2. fresh rose flower cake according to claim 1, it is characterized in that, described ground nut is the ground nut of peanut, sunflower seed, pumpkin seeds, watermelon seeds, almond, Ba Danmu, cashew nut, fibert, walnut, pine nut, Chinese chestnut, gingko, Chinese torreya nut, American pistachios, green fruit, macadamia, Bertholletia excelsa or its mixture.
3. fresh rose flower cake according to claim 1, is characterized in that, described grease is vegetable oil, butter and/or lard.
4. a preparation method for the fresh rose flower cake as described in any one of claim 1-3, is characterized in that, comprise the following steps:
(1) fresh rose flower is carried out complete, sterilization processing cooling, treated fresh rose flower 100 weight portion is added 2 weight portion honey and 9 weight portion white granulated sugars, evenly mix and stir, be sealed in container, be placed in shady and cool dry place, spontaneous fermentation at normal temperatures 15-30 days, gained tunning is rose honeydew;
(2) make fillings: get described rose honeydew 7 weight portion, add and fry ground nut 1.5 weight portion, fry glutinous rice flour 1.5 weight portion, evenly mix and stir, gained fillings is rose fragrant benevolence honeydew filling, with mix with;
(3) short skin is made: be that flour and the grease of 1:0.8 to 1:1.2 mixes and stirs by weight ratio, make short skin;
(4) the water outermost layer of skin is made: be that flour and the water of 1.5:1 to 3.5:1 fully mixes and stirs by weight ratio, make the water outermost layer of skin;
(5) cladding is made: the described short skin of percentage by weight 20-25% and the described water outermost layer of skin of percentage by weight 75-80% are mixed, repeatedly roll system, and be divided into the cladding of moderate dimensions;
(6) faric and code-disc: described fillings is wrapped in described cladding and obtains biscuit, close up and put downwards in baking tray, described cladding top layer brushes egg yolk liquid;
(7) baking: oven temperature is adjusted to 180 DEG C-220 DEG C, puts into the baking box baking 20-25 minute of preheating, obtains finished product fresh rose flower cake by the baking tray holding described biscuit.

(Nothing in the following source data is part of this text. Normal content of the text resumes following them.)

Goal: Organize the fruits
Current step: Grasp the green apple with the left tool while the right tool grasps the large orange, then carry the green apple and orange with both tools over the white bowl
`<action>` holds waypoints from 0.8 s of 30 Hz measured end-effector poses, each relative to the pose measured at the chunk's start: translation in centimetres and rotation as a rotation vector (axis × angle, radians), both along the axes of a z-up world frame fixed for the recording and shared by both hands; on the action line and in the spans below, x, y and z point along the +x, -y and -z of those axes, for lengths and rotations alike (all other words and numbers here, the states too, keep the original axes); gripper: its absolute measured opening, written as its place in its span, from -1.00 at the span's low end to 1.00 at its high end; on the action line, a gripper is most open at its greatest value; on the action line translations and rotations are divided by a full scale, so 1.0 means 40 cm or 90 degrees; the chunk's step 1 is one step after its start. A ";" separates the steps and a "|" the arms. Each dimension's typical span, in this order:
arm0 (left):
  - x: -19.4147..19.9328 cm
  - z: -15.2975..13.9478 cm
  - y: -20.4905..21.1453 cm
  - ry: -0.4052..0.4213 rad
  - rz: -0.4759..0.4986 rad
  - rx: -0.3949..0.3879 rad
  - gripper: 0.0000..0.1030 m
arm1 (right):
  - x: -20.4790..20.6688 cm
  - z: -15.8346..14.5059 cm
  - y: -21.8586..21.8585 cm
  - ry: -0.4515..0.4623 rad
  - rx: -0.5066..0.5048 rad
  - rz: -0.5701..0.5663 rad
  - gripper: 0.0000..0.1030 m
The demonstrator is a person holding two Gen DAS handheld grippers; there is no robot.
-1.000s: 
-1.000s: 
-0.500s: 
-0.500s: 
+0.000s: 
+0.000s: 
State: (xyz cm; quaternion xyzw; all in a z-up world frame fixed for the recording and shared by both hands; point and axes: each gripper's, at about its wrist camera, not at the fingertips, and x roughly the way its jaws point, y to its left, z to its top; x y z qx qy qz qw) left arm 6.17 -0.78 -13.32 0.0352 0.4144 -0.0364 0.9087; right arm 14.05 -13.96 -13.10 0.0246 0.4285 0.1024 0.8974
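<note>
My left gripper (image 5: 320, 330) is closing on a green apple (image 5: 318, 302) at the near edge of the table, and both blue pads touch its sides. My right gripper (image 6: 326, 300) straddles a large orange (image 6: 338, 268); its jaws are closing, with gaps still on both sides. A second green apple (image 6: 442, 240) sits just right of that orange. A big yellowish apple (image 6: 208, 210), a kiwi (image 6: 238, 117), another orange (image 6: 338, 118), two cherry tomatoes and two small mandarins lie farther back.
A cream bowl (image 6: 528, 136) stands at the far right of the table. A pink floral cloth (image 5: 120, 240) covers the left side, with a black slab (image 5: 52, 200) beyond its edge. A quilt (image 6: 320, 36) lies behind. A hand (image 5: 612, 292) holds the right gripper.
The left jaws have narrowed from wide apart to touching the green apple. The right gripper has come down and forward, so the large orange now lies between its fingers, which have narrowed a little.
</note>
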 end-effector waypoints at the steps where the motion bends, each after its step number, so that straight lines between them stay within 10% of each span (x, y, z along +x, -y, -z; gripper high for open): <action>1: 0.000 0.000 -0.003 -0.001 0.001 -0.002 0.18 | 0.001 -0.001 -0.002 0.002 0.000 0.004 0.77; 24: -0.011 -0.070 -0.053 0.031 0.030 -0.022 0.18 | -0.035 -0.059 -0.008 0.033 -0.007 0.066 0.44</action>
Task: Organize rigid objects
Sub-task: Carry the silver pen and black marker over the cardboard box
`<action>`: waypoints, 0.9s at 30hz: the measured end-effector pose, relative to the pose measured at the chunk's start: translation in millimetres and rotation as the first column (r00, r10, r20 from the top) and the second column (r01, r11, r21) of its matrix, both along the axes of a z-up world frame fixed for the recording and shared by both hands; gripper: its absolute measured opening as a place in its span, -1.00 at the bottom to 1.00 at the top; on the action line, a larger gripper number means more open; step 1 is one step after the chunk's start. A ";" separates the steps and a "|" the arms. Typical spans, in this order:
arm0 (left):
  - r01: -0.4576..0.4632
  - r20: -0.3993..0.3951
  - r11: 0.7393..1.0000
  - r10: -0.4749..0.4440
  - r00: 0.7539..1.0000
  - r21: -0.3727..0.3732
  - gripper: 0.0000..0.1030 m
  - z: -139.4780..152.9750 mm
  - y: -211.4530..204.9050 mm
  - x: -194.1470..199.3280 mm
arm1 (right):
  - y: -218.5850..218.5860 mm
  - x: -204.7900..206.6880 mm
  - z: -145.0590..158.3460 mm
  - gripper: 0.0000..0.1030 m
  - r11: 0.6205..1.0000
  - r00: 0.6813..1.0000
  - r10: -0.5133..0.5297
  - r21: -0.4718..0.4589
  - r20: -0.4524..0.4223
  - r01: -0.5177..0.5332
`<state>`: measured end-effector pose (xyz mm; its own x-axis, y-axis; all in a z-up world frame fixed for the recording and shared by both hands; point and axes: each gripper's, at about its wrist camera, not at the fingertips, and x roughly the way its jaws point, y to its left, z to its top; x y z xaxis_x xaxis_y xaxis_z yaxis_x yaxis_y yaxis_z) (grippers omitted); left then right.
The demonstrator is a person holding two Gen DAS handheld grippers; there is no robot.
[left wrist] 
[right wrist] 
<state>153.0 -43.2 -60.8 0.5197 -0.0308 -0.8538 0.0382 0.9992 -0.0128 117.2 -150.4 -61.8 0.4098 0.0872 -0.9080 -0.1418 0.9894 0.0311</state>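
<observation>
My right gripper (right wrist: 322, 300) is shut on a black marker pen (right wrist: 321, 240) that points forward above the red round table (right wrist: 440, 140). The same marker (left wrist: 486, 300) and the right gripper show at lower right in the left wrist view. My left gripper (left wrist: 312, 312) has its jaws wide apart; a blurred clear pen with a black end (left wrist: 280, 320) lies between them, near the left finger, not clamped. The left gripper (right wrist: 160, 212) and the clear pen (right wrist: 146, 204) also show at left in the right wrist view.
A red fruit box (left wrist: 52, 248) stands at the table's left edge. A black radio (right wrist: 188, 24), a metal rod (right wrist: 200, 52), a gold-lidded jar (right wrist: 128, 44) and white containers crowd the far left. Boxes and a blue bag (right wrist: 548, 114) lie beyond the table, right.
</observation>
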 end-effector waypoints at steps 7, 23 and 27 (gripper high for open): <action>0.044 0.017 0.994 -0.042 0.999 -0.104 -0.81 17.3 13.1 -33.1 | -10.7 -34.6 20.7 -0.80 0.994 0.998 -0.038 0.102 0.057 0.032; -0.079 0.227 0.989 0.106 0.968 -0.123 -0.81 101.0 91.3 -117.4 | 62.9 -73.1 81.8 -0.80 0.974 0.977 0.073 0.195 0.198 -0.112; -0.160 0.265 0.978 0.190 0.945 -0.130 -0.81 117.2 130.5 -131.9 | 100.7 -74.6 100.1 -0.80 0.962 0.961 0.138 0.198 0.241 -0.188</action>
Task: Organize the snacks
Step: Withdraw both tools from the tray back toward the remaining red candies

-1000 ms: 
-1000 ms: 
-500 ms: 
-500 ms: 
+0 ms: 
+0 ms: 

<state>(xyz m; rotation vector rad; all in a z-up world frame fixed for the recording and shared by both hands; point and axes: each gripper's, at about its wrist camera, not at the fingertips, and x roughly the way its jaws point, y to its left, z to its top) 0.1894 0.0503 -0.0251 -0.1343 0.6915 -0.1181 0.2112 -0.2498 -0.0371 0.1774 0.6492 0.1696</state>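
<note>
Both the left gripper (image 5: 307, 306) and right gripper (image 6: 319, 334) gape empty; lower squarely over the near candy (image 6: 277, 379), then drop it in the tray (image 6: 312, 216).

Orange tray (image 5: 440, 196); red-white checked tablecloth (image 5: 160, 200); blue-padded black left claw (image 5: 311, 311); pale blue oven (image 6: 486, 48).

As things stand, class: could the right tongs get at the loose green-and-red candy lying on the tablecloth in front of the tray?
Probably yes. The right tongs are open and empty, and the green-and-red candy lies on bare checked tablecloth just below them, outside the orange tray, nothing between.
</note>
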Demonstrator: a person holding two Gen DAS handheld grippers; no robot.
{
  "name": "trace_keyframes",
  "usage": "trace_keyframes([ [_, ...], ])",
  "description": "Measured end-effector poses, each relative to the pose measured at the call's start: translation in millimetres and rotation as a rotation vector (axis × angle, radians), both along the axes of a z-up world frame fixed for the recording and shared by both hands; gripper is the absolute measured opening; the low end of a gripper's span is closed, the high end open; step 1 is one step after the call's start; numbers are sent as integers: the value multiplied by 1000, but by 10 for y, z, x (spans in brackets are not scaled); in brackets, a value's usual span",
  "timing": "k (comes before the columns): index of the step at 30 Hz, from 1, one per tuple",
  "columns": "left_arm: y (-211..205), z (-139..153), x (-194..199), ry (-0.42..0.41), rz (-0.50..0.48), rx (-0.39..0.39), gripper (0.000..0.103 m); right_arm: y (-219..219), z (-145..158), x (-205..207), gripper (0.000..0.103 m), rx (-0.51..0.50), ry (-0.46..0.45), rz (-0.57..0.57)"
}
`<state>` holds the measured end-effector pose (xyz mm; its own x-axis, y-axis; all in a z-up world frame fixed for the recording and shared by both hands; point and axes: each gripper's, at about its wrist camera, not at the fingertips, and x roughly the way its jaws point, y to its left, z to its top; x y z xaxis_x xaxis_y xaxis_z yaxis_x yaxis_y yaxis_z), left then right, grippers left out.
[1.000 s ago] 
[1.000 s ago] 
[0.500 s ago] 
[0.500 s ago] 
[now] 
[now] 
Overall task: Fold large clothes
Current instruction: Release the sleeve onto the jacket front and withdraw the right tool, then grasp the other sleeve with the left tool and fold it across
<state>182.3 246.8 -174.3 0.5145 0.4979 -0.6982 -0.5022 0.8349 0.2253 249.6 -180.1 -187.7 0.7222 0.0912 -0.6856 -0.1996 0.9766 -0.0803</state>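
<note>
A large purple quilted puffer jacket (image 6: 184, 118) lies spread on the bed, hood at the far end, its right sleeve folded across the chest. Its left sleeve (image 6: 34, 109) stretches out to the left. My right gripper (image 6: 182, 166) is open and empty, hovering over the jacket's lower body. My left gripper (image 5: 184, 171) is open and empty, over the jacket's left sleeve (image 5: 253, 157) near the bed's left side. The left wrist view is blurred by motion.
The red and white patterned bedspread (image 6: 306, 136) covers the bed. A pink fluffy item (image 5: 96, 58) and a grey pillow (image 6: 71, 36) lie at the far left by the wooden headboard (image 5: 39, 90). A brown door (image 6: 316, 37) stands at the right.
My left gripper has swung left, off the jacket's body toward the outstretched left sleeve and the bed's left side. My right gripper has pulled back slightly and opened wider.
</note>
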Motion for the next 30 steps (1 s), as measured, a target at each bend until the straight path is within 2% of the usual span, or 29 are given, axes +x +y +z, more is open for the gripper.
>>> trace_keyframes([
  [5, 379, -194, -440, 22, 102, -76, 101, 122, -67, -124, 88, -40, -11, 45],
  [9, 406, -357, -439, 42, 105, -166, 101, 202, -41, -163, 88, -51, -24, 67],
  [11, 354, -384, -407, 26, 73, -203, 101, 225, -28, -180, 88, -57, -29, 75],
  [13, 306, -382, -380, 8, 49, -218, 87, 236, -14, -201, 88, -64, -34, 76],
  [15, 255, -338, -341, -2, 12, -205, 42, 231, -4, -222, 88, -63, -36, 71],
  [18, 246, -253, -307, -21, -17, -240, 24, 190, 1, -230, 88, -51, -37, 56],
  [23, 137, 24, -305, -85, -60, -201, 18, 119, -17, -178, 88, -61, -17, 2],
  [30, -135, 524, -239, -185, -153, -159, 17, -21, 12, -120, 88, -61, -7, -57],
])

5. the preparation method of fresh rose flower cake according to claim 4, is characterized in that, described normal temperature is 15 DEG C-30 DEG C.
6. the preparation method of fresh rose flower cake according to claim 4, it is characterized in that, described ground nut is the ground nut of peanut, sunflower seed, pumpkin seeds, watermelon seeds, almond, Ba Danmu, cashew nut, fibert, walnut, pine nut, Chinese chestnut, gingko, Chinese torreya nut, American pistachios, green fruit, macadamia, Bertholletia excelsa or its mixture.
7. the preparation method of fresh rose flower cake according to claim 4, is characterized in that, described grease is vegetable oil, butter and/or lard.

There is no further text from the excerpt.